## Required work
Pictures stay out of the copy, and everything else in the data below is repeated exactly.

## The data
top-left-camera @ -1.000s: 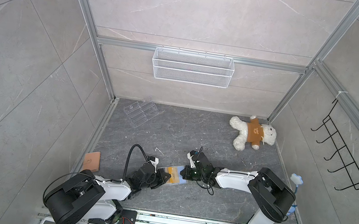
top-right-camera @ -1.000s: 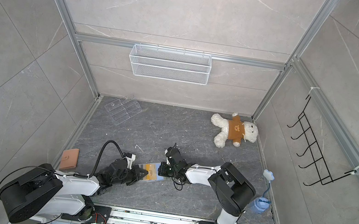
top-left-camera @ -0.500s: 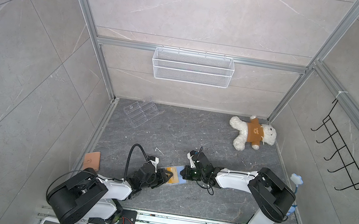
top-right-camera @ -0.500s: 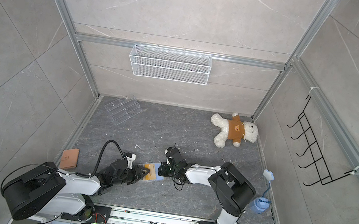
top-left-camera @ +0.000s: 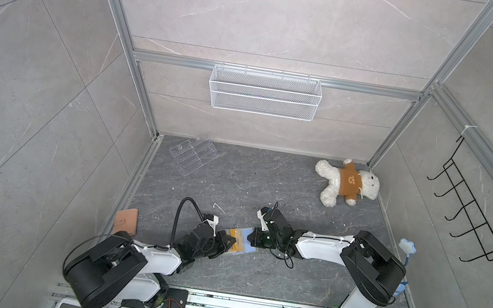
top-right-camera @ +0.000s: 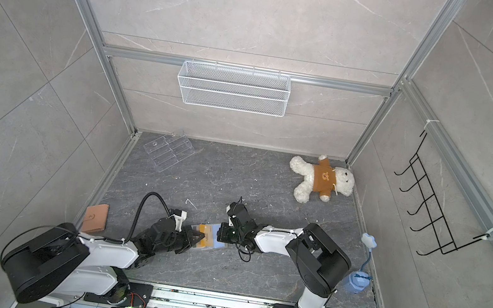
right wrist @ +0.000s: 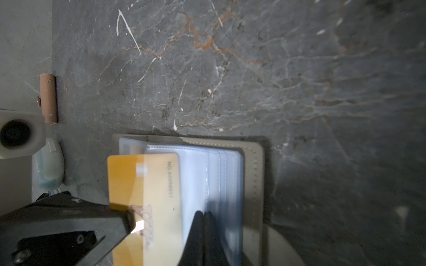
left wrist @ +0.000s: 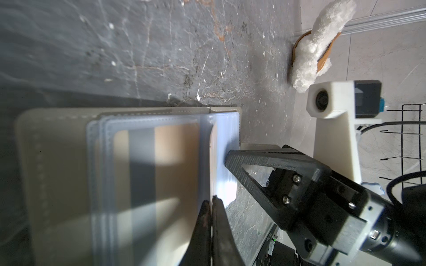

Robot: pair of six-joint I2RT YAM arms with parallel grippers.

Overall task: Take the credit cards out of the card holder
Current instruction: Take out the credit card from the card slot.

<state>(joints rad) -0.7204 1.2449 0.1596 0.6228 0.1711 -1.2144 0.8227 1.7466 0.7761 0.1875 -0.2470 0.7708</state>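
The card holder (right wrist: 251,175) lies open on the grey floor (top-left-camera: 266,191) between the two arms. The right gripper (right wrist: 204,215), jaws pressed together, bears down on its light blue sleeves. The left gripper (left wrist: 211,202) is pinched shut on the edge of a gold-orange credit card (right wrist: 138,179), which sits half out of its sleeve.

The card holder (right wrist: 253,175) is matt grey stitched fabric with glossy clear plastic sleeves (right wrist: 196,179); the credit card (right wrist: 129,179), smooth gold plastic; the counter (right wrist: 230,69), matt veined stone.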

## Result of this task
top-left-camera @ -1.000s: 
top-right-camera @ -1.000s: 
top-left-camera @ -0.500s: 
top-right-camera @ -0.500s: 
top-left-camera @ +0.000s: 
top-right-camera @ +0.000s: 
right wrist @ +0.000s: 
left wrist @ +0.000s: 

Robot: pair of six-joint I2RT YAM arms with parallel grippers.

Overall task: Take the credit cards out of the card holder
Current instruction: Take out the credit card from the card slot.

<state>(joints rad) -0.7204 1.2449 0.1596 0.6228 0.1711 -1.2144 0.8227 1.7466 0.7761 0.1875 -0.2470 0.7708</state>
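The card holder (right wrist: 251,175) lies open on the grey floor (top-left-camera: 266,191) between the two arms. The right gripper (right wrist: 204,215), jaws pressed together, bears down on its light blue sleeves. The left gripper (left wrist: 211,202) is pinched shut on the edge of a gold-orange credit card (right wrist: 138,179), which sits half out of its sleeve.

The card holder (right wrist: 253,175) is matt grey stitched fabric with glossy clear plastic sleeves (right wrist: 196,179); the credit card (right wrist: 129,179), smooth gold plastic; the counter (right wrist: 230,69), matt veined stone.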

The required answer is now complete.